Assembleia sedia o lançamento de livro sobre Paulo Stuart Wright
Juntamente com o ato solene para marcar a passagem dos 50 anos do golpe militar de 31 de março de 1964, foi lançado na noite desta terça-feira (1º), no Palácio Barriga Verde, em Florianópolis, o livro “Notas de um desaparecido – Paulo Stuart Wright” e reeditada a exposição ”Dos filhos deste solo – vítimas da ditadura”. As iniciativas são do Instituto Paulo Stuart Wright (IPSW), com o apoio do Sindicato dos Servidores da Assembleia Legislativa de Santa Catarina (Sindalesc) e da Comissão de Direitos do Parlamento estadual.
Constituída por artigos de autores brasileiros e estrangeiros, a publicação procura reconstruir a época e a conjuntura política e social brasileira no momento da cassação de Paulo Stuart Wright, afirmou seu organizador, Iur Gomez. “A obra procura ser fiel aos fatos relacionados a um período que vai da militância política de Paulo até sua cassação como deputado estadual e as circunstâncias que envolveram seu desaparecimento”, afirmou.
A presidente do IPSW, Regina Mauro Soares, destacou que a perda do mandato de Paulo Stuart Wright sob a alegação de falta de decoro parlamentar por não usar gravata é considerado um caso único no país e deve ser divulgado. “Esse fato traz repercussões até hoje para a sociedade catarinense e não podemos deixá-lo cair no esquecimento. Caso fosse vivo ele estaria escrevendo esse livro e não nós”, disse.
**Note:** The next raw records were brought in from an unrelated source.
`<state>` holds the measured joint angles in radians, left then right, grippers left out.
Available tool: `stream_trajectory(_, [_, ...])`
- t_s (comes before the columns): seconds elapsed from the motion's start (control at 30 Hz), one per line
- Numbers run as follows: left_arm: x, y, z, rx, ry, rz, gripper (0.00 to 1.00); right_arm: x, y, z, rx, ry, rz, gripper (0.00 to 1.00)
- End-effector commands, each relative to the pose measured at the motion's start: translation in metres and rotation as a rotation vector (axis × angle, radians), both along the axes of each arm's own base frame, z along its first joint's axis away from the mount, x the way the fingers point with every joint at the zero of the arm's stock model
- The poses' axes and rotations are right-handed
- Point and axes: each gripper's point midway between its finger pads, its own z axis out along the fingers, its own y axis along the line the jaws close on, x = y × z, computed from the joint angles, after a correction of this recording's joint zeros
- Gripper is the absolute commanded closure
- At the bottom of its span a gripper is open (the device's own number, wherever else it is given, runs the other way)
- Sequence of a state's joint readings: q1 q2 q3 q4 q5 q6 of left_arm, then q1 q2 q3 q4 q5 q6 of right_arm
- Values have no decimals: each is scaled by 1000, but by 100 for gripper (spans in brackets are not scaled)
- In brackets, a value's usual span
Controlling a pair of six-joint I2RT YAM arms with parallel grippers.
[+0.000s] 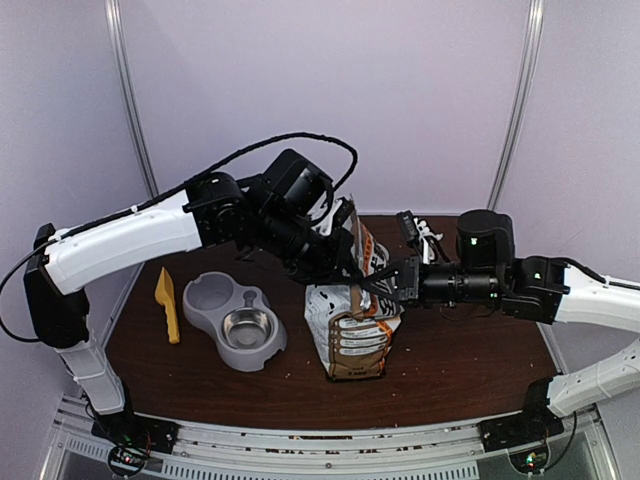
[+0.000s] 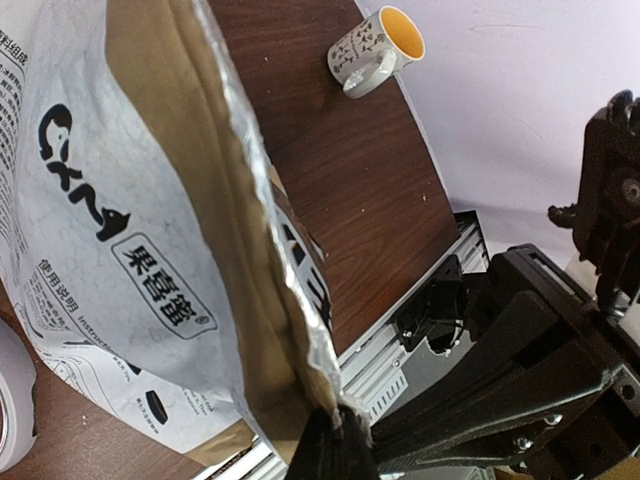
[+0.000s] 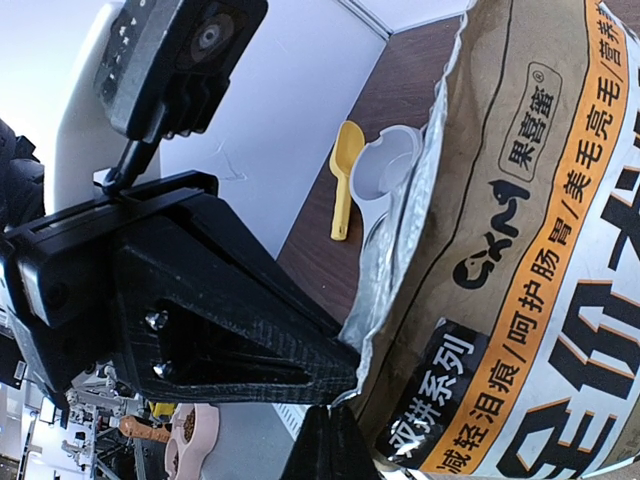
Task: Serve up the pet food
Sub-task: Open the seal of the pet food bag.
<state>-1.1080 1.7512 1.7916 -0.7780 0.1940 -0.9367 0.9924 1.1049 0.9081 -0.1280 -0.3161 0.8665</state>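
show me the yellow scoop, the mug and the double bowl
yellow scoop (image 1: 168, 306): top external view, where head meets handle
mug (image 2: 362, 56): left wrist view, printed side wall
double bowl (image 1: 229, 308): top external view, grey rim between the wells

Bag (image 1: 350, 325) silver-white, black lettering, orange-brown trim | double bowl (image 1: 213, 320) grey, one steel-bright insert | scoop (image 1: 168, 305) yellow | mug (image 2: 365, 55) white with dark scrawled pattern, orange-yellow inside | table (image 1: 450, 350) dark brown woodgrain | left gripper (image 2: 335, 437), right gripper (image 3: 325, 437) black
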Motion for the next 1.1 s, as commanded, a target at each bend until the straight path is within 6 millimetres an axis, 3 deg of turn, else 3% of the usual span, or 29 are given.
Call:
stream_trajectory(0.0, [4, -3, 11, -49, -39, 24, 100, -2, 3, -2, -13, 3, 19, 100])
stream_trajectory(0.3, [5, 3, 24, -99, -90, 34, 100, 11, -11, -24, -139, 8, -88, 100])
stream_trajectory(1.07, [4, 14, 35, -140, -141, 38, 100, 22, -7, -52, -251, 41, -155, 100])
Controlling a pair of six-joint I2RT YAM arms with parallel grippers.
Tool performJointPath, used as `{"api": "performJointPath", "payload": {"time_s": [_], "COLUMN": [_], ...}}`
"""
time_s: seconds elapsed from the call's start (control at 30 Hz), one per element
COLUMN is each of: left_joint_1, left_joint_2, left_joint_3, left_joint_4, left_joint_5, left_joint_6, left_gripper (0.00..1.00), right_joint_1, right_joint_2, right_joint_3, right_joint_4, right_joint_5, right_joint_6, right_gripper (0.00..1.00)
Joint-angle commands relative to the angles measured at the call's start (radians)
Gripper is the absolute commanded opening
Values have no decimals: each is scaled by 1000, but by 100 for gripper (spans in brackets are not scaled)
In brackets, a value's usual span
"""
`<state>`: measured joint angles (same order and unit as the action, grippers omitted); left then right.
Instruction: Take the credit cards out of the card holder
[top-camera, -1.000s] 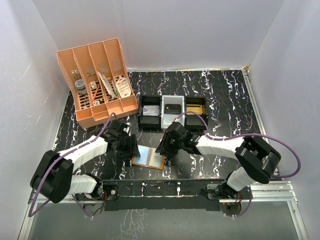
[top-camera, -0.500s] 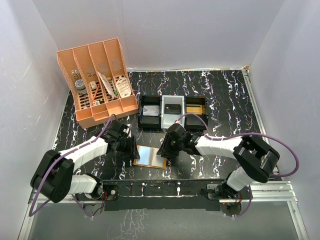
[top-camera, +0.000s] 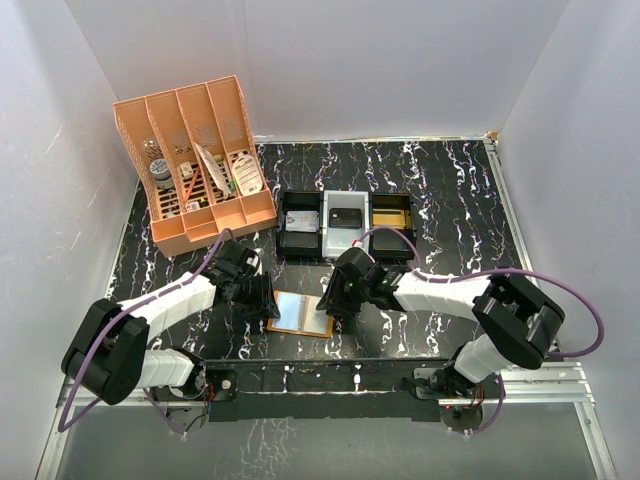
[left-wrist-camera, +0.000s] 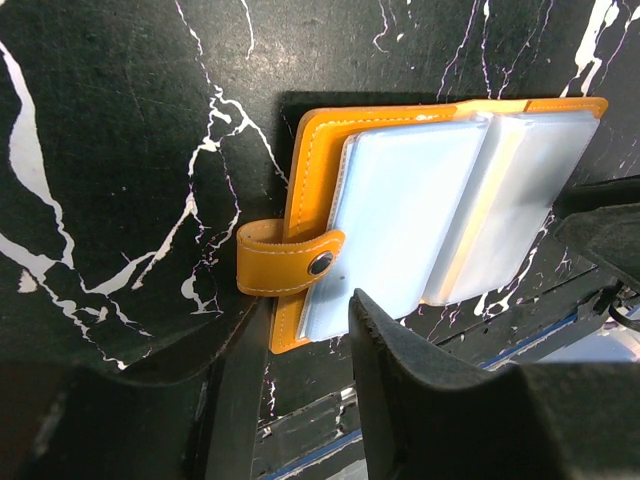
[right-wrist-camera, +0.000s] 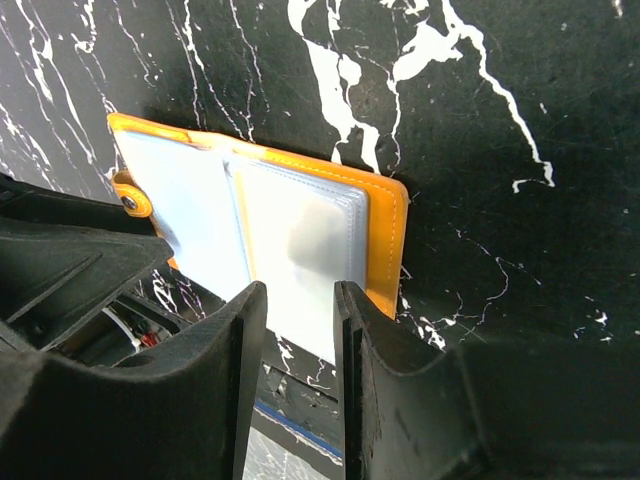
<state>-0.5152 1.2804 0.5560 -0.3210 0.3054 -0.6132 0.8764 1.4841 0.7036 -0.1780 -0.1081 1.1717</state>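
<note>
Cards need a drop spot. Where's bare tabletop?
Free: black marbled tabletop right of the black trays, plus the strip behind them. Crowded centre: left gripper and right gripper flank the open orange bifold card holder; peach slotted organizer fills far left.

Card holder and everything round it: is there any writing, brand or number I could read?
Card holder: no text; strap and clear sleeves show no print.
Orange desk organizer: marks on its contents too small to read.
Trays: anything on the items inside is too small to read.

Overhead camera looks down from behind; both wrist cameras closely share the card holder (left-wrist-camera: 430, 205).
</note>
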Motion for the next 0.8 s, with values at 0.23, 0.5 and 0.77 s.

Para a deputada Luciane Carminatti (PT), presidente da Comissão de Direitos Humanos, o livro tem a missão de lembrar a memória do antigo líder e de muitos outros que perderam a vida por sua mobilização política. “Precisamos enaltecer a luta pela igualdade e a liberdade de expressão. Queremos um Brasil livre e democrático, um país de oportunidades”, frisou.